• **Records for the exercise**:
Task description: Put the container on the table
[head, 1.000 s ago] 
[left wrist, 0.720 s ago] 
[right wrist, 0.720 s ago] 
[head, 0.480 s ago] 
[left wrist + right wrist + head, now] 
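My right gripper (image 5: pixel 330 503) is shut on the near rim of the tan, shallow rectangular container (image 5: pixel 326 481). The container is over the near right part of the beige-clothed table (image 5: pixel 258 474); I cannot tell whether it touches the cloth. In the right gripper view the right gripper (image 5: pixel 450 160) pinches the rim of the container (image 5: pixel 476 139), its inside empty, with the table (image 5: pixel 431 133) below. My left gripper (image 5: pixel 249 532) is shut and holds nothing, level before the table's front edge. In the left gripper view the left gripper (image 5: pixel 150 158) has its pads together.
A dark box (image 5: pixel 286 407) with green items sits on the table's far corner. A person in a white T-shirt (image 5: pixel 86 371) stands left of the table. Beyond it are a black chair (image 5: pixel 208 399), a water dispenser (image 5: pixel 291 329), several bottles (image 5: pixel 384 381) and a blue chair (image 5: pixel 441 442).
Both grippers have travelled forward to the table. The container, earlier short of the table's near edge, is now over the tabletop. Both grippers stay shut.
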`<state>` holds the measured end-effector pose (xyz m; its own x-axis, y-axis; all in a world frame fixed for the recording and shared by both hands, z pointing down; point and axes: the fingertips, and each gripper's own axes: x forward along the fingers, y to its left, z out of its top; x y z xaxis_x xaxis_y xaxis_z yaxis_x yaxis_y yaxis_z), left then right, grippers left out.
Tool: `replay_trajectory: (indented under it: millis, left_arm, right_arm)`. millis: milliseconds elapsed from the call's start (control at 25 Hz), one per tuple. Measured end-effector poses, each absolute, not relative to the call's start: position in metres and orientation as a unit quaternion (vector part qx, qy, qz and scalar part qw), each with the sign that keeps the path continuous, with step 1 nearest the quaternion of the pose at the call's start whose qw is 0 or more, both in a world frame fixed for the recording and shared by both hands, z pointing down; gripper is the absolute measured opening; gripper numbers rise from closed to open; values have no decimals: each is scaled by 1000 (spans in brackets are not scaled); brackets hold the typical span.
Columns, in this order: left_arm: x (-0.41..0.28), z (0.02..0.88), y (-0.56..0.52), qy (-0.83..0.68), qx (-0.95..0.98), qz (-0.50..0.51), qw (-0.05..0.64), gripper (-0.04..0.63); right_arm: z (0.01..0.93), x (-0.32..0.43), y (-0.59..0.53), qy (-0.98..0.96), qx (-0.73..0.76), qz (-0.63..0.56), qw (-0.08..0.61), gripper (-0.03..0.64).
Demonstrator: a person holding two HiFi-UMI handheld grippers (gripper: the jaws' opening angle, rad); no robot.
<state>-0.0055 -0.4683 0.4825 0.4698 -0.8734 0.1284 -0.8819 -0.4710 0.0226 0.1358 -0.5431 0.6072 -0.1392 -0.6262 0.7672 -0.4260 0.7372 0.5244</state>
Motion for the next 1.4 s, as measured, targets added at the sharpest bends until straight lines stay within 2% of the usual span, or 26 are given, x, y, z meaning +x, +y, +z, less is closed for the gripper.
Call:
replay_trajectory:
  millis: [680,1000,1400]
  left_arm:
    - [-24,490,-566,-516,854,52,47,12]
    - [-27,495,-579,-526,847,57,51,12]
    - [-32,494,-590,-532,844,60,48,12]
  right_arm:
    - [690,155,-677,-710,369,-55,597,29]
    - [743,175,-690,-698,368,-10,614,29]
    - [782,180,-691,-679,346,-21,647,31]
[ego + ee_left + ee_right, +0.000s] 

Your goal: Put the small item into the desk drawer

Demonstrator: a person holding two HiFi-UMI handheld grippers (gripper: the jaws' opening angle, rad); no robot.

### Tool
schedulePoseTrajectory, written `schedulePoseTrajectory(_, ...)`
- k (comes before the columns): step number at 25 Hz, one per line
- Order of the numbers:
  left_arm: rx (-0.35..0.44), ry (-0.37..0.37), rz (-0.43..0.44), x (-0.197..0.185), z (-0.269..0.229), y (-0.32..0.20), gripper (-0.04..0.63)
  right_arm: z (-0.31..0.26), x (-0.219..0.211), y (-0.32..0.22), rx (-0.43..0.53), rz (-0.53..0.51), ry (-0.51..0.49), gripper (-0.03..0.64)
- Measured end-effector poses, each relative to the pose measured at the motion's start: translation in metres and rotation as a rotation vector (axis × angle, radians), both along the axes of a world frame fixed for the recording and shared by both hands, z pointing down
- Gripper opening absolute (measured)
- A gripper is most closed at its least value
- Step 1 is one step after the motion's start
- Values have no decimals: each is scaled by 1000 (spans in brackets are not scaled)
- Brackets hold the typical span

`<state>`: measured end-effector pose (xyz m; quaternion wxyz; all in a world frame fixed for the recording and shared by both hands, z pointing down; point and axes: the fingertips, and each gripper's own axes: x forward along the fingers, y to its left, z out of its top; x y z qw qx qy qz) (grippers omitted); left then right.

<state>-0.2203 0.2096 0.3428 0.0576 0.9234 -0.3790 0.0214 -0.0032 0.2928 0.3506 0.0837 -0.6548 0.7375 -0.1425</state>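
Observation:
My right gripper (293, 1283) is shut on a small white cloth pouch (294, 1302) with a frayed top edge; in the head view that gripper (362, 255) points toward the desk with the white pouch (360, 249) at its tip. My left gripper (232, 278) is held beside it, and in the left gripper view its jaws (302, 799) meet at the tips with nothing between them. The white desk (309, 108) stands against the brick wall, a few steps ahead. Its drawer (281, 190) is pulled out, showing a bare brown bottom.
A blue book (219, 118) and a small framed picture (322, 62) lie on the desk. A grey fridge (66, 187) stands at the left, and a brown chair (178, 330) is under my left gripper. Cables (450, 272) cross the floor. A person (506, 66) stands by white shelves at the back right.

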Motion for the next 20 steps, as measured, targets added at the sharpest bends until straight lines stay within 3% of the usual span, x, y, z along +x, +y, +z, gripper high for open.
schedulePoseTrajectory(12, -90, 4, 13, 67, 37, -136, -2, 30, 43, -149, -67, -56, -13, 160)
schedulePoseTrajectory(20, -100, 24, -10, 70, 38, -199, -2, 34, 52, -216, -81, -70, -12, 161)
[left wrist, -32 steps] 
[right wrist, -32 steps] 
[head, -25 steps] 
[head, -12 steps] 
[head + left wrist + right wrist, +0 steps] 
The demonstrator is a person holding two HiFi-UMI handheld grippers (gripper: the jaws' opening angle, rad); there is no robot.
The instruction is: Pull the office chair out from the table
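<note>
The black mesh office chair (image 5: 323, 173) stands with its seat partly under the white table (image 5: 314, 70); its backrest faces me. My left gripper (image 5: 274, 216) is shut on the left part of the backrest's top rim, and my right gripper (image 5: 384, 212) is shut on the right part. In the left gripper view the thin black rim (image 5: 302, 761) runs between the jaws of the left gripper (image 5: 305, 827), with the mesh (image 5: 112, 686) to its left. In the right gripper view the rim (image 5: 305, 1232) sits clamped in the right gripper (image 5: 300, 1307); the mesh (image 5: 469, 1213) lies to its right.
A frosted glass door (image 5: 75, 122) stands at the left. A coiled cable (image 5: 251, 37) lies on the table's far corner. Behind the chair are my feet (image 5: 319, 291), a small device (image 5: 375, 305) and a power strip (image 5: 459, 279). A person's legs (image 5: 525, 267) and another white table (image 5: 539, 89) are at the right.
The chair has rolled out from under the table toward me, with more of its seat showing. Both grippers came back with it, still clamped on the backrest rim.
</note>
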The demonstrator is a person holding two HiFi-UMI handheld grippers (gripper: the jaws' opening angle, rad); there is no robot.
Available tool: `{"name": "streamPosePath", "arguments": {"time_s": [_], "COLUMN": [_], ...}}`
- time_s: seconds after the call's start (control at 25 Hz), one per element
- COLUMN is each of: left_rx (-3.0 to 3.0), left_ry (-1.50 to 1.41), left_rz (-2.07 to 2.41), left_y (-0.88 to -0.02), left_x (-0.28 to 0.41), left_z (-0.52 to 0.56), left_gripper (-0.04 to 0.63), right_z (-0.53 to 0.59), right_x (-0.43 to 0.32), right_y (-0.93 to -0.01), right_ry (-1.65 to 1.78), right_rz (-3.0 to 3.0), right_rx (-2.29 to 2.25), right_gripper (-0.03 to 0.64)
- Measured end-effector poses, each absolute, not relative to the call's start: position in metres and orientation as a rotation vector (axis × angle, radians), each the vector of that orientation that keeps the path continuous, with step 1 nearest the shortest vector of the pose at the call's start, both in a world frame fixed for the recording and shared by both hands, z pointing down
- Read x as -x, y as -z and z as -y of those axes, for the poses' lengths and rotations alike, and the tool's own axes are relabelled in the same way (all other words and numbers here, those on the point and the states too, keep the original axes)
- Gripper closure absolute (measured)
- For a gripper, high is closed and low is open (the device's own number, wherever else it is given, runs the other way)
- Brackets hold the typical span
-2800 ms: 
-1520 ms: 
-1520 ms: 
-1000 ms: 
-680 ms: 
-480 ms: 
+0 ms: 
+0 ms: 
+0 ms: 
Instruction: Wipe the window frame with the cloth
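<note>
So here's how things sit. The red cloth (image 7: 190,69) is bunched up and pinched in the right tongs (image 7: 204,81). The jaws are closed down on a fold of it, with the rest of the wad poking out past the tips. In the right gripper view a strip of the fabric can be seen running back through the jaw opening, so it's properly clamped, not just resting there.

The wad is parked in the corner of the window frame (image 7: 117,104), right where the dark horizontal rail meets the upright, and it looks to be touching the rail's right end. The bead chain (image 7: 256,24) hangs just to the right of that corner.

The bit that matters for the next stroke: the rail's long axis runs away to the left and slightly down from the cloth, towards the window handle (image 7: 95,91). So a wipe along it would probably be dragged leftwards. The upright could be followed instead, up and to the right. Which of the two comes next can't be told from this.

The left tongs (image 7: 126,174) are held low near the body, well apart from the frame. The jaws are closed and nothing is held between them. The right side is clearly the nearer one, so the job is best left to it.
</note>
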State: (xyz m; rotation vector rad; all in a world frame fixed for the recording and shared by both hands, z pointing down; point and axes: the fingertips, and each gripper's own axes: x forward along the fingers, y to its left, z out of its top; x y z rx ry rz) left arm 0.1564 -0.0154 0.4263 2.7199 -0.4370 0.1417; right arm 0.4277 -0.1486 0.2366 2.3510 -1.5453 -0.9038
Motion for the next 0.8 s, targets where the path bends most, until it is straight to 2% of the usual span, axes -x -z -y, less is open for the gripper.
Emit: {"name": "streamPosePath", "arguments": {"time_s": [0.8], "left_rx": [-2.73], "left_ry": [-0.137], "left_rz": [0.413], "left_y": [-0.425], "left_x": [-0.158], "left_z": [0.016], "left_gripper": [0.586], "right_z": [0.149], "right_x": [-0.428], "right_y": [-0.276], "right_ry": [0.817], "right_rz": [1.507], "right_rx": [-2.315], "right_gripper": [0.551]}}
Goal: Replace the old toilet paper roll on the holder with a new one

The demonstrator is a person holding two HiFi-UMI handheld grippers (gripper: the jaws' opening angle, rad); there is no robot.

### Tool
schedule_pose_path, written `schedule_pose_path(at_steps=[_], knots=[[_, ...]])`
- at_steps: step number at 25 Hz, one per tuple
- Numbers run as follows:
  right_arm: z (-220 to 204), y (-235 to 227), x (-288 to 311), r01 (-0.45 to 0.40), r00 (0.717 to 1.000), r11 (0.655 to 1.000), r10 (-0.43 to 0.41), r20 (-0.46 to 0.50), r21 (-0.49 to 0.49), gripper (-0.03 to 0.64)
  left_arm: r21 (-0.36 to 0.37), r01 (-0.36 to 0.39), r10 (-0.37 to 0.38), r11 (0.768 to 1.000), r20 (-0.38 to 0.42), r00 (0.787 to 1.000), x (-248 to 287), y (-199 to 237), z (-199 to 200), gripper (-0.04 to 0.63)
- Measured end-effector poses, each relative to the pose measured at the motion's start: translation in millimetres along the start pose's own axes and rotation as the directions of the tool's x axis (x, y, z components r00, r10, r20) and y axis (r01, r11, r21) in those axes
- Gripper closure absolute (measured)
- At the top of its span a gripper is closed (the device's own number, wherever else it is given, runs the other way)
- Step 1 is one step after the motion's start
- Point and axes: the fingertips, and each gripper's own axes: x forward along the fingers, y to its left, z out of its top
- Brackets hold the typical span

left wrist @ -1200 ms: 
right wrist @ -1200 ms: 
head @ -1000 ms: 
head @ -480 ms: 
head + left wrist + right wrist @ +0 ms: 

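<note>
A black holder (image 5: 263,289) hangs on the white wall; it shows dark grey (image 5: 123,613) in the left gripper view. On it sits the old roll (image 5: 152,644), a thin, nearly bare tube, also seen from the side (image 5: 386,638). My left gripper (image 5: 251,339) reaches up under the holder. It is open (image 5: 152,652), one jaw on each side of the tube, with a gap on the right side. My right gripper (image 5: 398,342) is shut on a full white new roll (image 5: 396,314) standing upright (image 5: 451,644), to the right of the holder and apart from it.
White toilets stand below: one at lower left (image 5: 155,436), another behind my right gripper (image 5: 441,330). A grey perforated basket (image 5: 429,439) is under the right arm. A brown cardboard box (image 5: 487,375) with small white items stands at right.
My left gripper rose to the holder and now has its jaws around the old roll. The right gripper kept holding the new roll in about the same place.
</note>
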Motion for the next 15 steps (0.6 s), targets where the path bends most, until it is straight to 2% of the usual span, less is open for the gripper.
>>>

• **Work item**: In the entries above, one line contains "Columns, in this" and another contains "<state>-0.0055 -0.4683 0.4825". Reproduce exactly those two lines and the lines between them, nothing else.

• **Answer space**:
Columns, in this order: left_arm: x (-0.41..0.28), z (0.02..0.88), y (-0.56..0.52), qy (-0.83..0.68), qx (-0.95..0.98), qz (-0.50..0.51), qw (-0.05..0.64), gripper (-0.04..0.63); right_arm: z (0.01..0.93), x (-0.32..0.43), y (-0.59..0.53), qy (-0.98..0.96), qx (-0.73..0.76), qz (-0.63..0.56), qw (-0.08..0.61), gripper (-0.03..0.64).
Demonstrator: a person holding two HiFi-UMI handheld grippers (gripper: the jaws' opening angle, rad); no robot.
<state>-0.0055 -0.4683 0.4825 0.4698 -0.8734 0.1284 -0.8819 -0.4710 0.0226 0.1358 -0.5431 0.6072 -0.1392 -0.6262 0.7672 -0.4260 0.7372 0.5244</state>

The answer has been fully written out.